Task item » Everything from the line containing "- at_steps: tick" through the line containing "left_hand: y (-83" in the listing below should be copied exactly, and nothing more.

*** Records supplied ***

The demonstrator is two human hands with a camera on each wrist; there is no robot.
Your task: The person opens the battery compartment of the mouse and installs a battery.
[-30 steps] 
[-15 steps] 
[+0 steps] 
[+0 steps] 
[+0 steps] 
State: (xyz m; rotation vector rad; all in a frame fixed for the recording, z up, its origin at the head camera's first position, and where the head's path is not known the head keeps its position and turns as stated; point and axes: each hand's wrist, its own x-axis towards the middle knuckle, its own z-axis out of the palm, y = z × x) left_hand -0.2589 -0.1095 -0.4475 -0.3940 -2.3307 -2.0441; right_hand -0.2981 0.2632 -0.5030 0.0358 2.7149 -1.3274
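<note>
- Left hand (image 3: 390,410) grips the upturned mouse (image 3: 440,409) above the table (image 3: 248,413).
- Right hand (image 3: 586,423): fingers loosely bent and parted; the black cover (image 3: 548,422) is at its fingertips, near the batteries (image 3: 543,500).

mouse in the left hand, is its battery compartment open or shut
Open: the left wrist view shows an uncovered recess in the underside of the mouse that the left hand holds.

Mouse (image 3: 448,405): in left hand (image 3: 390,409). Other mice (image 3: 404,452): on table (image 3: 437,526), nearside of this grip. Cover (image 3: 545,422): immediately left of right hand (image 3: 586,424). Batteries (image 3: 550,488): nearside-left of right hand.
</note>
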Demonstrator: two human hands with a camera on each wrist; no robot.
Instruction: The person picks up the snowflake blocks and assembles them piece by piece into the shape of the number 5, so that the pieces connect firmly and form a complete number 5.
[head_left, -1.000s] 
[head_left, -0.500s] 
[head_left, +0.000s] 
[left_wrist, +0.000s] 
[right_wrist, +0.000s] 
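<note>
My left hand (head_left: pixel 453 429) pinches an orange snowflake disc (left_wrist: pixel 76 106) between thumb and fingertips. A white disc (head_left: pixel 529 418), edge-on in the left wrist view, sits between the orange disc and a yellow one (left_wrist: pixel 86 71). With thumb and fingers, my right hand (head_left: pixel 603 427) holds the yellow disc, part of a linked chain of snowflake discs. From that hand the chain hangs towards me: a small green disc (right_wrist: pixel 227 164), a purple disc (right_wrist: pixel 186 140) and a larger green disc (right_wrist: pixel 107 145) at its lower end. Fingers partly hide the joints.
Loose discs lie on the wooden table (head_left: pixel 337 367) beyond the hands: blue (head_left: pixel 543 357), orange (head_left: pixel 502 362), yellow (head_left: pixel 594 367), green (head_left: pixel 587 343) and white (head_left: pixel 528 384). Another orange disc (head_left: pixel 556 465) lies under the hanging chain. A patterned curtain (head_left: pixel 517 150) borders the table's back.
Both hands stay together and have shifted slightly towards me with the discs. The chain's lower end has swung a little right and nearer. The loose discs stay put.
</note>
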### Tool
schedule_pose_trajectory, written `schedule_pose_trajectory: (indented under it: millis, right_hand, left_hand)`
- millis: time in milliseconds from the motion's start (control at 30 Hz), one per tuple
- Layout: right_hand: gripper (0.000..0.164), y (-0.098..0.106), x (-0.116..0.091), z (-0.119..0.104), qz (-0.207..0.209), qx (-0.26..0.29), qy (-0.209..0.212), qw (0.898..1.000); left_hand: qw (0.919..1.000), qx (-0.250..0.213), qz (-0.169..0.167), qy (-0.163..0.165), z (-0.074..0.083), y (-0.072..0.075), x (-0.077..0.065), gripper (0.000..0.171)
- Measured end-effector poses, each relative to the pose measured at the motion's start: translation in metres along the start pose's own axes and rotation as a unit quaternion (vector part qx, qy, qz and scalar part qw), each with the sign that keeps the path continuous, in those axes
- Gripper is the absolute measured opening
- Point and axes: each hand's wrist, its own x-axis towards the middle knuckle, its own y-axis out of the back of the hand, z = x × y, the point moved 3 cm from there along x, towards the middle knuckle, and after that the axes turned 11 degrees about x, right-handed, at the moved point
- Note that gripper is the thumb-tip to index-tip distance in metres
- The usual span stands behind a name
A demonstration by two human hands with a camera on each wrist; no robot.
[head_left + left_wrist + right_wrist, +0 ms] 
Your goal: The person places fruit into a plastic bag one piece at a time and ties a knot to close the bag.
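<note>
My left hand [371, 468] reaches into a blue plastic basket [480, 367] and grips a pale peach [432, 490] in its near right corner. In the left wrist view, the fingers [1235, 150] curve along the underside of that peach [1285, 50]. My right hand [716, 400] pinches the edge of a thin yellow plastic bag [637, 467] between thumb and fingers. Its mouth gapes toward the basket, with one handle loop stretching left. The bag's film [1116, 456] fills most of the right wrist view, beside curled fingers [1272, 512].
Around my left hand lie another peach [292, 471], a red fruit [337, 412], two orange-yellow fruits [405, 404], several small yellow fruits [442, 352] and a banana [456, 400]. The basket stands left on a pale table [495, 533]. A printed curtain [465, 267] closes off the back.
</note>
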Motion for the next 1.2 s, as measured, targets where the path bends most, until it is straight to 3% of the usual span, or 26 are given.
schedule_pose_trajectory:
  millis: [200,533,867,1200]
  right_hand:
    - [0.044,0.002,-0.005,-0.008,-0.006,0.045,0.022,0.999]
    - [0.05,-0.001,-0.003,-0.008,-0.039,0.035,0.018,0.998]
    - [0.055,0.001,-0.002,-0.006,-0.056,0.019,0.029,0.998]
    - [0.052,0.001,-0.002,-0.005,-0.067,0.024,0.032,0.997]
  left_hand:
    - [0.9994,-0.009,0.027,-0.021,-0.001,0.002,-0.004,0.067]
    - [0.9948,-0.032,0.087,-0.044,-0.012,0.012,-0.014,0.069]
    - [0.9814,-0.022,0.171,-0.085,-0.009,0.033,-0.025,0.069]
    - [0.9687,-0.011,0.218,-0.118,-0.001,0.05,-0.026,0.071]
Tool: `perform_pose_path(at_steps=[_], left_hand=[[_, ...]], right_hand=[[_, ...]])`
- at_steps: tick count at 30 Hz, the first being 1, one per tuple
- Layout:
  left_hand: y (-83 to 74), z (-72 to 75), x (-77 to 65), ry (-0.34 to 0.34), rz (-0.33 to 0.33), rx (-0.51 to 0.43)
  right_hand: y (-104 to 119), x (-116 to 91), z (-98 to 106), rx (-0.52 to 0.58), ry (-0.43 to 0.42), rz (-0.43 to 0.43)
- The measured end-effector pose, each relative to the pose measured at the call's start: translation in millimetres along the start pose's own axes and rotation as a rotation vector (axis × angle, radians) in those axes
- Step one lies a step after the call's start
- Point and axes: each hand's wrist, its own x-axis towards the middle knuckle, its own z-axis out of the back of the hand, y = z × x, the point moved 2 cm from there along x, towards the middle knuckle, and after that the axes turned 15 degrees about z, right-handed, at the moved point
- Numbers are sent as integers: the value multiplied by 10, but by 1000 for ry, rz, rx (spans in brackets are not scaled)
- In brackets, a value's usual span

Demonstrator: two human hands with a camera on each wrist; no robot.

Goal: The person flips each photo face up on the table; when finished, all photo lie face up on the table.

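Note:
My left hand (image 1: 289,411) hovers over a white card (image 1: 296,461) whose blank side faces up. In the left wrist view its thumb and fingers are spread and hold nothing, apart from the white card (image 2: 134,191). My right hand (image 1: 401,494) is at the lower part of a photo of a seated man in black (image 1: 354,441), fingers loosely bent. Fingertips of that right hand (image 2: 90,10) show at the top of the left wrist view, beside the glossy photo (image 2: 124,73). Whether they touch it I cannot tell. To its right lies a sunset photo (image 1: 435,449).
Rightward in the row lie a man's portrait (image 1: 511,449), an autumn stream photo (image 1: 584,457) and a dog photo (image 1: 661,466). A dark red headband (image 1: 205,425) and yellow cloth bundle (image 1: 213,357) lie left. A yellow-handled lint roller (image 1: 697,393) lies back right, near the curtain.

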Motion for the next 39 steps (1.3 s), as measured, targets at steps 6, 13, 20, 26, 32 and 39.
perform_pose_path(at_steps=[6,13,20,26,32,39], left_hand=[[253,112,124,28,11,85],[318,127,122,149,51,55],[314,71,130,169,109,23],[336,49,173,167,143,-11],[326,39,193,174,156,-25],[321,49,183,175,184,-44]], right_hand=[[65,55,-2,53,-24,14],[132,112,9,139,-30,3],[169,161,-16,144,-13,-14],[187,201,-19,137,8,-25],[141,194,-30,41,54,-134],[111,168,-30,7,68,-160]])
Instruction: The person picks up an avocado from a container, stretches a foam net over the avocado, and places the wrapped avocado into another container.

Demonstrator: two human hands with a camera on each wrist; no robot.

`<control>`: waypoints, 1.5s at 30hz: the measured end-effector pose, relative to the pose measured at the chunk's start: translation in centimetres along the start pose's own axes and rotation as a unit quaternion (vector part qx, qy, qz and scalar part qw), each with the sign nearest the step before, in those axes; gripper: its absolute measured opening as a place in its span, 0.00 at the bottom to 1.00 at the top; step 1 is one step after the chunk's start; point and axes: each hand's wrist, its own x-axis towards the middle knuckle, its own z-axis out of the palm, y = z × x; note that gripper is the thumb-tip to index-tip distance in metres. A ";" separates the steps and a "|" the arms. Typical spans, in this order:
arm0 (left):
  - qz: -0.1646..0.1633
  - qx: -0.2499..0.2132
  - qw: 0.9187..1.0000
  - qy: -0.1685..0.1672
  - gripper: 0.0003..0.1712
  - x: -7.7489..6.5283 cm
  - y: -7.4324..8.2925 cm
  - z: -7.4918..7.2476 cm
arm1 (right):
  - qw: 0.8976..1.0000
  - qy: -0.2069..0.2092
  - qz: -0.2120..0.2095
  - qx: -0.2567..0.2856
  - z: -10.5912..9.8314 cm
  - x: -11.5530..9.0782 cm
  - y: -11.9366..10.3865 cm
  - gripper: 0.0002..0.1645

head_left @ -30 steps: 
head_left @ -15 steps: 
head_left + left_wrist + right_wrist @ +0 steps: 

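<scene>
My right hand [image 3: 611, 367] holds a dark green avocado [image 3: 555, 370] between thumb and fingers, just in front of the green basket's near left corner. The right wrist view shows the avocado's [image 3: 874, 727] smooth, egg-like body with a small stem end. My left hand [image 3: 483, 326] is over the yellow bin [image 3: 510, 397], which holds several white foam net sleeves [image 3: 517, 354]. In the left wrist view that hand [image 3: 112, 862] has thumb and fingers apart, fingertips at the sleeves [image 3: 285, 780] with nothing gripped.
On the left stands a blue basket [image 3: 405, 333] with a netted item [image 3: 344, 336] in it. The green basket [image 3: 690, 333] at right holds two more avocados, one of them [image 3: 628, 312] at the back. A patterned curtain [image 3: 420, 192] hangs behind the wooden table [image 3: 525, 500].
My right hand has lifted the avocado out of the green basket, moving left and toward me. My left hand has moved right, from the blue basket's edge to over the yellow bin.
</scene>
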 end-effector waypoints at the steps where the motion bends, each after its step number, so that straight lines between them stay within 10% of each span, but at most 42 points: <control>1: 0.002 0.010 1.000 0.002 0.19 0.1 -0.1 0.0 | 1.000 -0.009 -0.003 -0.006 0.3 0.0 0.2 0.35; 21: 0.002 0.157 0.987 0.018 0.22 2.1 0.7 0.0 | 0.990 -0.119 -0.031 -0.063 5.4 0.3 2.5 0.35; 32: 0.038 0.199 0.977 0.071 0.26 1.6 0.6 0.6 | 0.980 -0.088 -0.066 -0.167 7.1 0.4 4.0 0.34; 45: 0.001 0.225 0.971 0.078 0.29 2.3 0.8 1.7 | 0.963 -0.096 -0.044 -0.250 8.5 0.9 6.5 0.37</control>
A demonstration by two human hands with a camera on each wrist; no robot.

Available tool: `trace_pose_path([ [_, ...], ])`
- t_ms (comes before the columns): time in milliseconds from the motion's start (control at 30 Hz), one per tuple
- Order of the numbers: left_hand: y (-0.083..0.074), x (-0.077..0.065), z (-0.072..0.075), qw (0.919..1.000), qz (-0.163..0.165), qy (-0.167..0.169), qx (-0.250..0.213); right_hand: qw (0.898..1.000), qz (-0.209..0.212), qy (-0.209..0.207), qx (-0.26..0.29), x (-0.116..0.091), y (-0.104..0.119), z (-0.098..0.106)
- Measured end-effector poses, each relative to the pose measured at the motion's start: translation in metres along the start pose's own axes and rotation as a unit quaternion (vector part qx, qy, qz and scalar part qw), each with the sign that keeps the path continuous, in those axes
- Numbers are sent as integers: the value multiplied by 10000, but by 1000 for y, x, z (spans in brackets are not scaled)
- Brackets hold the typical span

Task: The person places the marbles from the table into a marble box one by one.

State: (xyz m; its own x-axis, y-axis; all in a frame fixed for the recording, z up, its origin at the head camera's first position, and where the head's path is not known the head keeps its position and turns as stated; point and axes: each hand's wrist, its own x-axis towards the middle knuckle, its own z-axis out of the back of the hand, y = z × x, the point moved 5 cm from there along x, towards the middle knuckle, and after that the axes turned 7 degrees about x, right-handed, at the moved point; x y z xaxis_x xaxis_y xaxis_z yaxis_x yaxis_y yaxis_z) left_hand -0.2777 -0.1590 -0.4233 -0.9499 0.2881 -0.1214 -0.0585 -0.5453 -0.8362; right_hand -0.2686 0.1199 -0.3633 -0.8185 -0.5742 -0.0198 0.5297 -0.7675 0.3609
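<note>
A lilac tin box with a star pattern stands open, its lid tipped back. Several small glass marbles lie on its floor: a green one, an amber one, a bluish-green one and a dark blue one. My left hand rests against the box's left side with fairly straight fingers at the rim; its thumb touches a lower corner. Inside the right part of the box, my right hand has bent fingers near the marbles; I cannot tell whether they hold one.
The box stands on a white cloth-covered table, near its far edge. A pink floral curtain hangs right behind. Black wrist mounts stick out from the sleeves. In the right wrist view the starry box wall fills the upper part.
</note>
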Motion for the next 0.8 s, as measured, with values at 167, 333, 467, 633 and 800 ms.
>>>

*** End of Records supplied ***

Task answer »
- at_steps: tick count at 30 Hz, the first being 1, one per tuple
- Layout:
  left_hand: y (-83 to 74), z (-72 to 75), x (-77 to 65), ry (-0.34 to 0.34), rz (-0.33 to 0.33), rx (-0.51 to 0.43)

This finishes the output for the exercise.